The NBA’s protocol requires the concussed player to proceed from a stationary bike to jogging to agility work to non-contact team drills, and a player can’t advance to the next step until a neurological exam is performed and he’s symptom free.
Because every injury and player is different, the protocol does not include a timetable to complete the process. The clearance comes after the team physician discusses the player’s status with the director of the league’s concussion program, Dr. Jeffrey Kutcher.
(The NBA removed the word “protocol” from its policy this season because it could suggest the process of treating every head injury is the same. However, the word continues to be used by the league’s executives, coaches and players.)
The Warriors are the first NBA team to utilize Eye-Sync, introducing it before the season after it was recommended to Lacob by the training staff. It’s used at Stanford in all sports, and the rest of the Pac-12 and other universities have contracted to use the technology, which includes software and tablets.
Scott Anderson, SyncThink’s chief customer officer, said the aim is to arrive at a diagnosis by objectively detecting impairments through screening and collecting data rather than relying on subjective reporting of symptoms.
“We identify how well a brain is performing,” said Anderson, a former Stanford director of athletic training. “We’re trying to eliminate the guesswork.”
The Warriors’ only other diagnosed concussion the past three seasons was Thompson’s, and his evaluation process raised questions in the industry.
In the clinching Game 5 of the Western Conference Finals in 2015, Houston’s Trevor Ariza fell for Thompson’s pump fake and kneed him on the right side of the head. Thompson was quickly diagnosed with an ear laceration, which was stitched closed, and cleared to return to the game.
Photo: Tony Avelar, Associated Press
Thompson returned to the bench, but blood spilled from his ear. He didn’t play again in the one-sided victory that sent the Warriors to the NBA Finals. Shortly after the game, he failed to hear a sideline reporter’s question, and he later vomited.
The Warriors said Thompson didn’t show concussion-like symptoms during the game, but did afterward. Two days later, after extensive examinations including neurological tests, the team announced he was diagnosed with a concussion.
Thompson recovered in time to play Game 1 of the Finals, eight days after he was kneed, and scored 21 points in an overtime win that ignited the Warriors’ final push to their first championship in 40 years.
The delayed symptoms show how concussions are difficult to detect and put into question the method in which they’re detected, especially initially.
In fact, one game before Thompson’s head injury, Warriors guard Stephen Curry hit the back of his head on the floor after flipping high over Ariza while trying to block his shot under the basket. Curry went through concussion tests, which he passed before returning to the game. The diagnosis was a contusion.
“We were well aware of that situation,” Anderson said of the Thompson and Curry episodes.

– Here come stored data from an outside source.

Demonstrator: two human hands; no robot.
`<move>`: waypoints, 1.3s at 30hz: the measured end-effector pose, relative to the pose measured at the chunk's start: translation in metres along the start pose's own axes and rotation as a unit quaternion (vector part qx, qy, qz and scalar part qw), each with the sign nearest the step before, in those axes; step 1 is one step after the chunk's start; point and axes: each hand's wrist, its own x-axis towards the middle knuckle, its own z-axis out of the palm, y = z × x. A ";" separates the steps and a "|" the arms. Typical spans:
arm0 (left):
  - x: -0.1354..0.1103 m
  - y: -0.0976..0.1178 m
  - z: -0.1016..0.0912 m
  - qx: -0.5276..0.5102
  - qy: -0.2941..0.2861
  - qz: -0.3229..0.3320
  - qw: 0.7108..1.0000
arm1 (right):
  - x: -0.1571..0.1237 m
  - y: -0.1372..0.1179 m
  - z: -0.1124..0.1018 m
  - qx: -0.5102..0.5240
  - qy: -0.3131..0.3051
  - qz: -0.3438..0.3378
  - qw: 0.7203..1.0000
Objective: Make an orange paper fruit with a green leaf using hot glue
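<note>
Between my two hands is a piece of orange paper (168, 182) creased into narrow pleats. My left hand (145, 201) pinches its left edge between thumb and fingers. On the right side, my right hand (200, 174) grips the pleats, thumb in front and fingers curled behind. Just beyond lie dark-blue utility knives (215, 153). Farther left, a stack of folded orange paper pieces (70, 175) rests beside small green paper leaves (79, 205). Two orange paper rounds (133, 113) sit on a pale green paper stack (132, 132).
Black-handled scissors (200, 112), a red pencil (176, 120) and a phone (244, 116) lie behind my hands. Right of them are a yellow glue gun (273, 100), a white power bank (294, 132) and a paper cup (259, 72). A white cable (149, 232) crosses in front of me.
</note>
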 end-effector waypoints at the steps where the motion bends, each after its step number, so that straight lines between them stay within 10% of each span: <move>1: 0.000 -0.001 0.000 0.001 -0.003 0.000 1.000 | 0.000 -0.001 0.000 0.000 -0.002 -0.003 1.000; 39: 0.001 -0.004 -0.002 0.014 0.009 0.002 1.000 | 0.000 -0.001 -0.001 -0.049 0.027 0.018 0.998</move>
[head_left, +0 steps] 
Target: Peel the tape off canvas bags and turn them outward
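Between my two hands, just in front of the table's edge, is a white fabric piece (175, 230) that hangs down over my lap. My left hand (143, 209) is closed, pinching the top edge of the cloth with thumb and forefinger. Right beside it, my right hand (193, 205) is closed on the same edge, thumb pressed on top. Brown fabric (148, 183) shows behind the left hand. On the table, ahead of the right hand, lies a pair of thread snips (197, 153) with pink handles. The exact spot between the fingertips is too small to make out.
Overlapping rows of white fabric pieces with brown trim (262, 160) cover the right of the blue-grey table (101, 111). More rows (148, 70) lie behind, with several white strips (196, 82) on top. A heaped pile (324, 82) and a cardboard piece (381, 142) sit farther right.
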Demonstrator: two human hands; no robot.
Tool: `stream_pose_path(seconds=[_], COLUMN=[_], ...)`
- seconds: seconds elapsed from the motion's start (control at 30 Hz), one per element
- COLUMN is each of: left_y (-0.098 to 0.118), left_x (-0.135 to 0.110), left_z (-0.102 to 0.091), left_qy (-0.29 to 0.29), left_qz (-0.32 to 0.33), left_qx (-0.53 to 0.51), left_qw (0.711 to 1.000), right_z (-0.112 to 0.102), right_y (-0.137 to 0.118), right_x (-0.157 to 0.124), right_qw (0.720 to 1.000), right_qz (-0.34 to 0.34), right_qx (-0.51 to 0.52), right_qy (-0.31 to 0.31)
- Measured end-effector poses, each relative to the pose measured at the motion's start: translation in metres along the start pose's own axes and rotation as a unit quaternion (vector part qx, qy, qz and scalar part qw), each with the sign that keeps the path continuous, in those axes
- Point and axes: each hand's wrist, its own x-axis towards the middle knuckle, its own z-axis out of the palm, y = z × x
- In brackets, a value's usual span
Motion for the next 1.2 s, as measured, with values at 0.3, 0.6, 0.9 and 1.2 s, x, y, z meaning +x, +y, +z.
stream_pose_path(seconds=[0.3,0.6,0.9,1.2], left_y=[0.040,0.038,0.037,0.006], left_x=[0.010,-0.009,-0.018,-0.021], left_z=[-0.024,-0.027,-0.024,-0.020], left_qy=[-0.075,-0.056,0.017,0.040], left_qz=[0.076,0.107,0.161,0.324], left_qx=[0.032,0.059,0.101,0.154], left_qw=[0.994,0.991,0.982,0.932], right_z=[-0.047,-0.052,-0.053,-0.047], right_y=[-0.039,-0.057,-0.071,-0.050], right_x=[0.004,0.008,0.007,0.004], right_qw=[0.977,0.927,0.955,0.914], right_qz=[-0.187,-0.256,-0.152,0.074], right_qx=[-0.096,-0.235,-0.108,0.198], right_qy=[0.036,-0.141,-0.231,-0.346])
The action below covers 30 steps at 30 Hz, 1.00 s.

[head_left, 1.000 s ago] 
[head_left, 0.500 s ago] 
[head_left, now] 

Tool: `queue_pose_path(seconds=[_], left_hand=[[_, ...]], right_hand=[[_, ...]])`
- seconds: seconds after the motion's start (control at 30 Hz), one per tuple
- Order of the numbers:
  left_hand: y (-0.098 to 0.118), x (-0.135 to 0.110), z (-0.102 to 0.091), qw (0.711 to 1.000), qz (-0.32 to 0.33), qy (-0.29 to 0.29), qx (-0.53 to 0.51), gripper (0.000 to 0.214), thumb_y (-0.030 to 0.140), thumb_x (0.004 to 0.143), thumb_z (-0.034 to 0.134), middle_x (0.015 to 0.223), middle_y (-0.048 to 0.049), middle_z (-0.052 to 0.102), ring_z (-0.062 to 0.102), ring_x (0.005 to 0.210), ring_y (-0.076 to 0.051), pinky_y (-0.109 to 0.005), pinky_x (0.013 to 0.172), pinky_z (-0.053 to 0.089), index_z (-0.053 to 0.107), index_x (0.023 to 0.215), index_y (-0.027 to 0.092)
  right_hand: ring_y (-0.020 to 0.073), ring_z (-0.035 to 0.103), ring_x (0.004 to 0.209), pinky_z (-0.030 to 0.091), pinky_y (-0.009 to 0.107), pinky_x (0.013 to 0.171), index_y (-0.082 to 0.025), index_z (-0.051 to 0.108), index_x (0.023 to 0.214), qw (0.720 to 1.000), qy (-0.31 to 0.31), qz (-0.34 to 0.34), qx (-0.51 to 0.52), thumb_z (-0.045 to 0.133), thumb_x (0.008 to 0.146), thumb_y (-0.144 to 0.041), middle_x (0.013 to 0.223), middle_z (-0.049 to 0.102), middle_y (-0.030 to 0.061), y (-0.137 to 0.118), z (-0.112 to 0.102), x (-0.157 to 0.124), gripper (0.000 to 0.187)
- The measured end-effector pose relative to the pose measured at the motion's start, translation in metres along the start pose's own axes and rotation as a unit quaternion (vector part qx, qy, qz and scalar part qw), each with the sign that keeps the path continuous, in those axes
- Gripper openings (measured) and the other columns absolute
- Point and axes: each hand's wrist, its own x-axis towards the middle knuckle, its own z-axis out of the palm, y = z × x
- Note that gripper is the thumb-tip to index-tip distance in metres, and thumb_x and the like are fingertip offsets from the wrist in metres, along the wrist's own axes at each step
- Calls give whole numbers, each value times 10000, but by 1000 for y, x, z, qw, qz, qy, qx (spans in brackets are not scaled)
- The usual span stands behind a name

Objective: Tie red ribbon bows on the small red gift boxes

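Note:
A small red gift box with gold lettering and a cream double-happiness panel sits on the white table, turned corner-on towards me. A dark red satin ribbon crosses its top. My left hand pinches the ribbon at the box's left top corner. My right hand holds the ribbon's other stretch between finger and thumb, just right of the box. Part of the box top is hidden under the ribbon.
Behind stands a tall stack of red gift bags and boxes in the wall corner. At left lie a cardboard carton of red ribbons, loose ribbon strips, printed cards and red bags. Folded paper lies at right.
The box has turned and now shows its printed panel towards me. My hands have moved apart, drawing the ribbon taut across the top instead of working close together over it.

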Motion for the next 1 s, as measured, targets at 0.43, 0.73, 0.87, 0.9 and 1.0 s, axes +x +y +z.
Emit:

His company had not yet been utilized by the Warriors.
Did the issues with Thompson (and even Curry) lead the Warriors to use Eye-Sync?
“I wouldn’t say that specific instance drove us to do this,” Lacob said, “but it’s that sort of circumstance that certainly concerns us generally and makes this a smart investment.”
The NBA requires preseason baseline testing to be used for comparisons in case a player is tested for a concussion. There’s baseline testing with the Eye-Sync device as well.
“That was cool,” McCaw said of wearing the headgear. “They were able to track where my vision was going. It’s a great test to show where your mind is. First time I took it, my eyes were actually moving a little too slow. They were hurting. I was a little dizzy. I took it three times. The third time, I passed.”
“I think we’re doing a better job these days of being aware of the repercussions,” said coach Steve Kerr, adding he played in an era when far less attention was given to head injuries. “We’re obviously extremely careful.”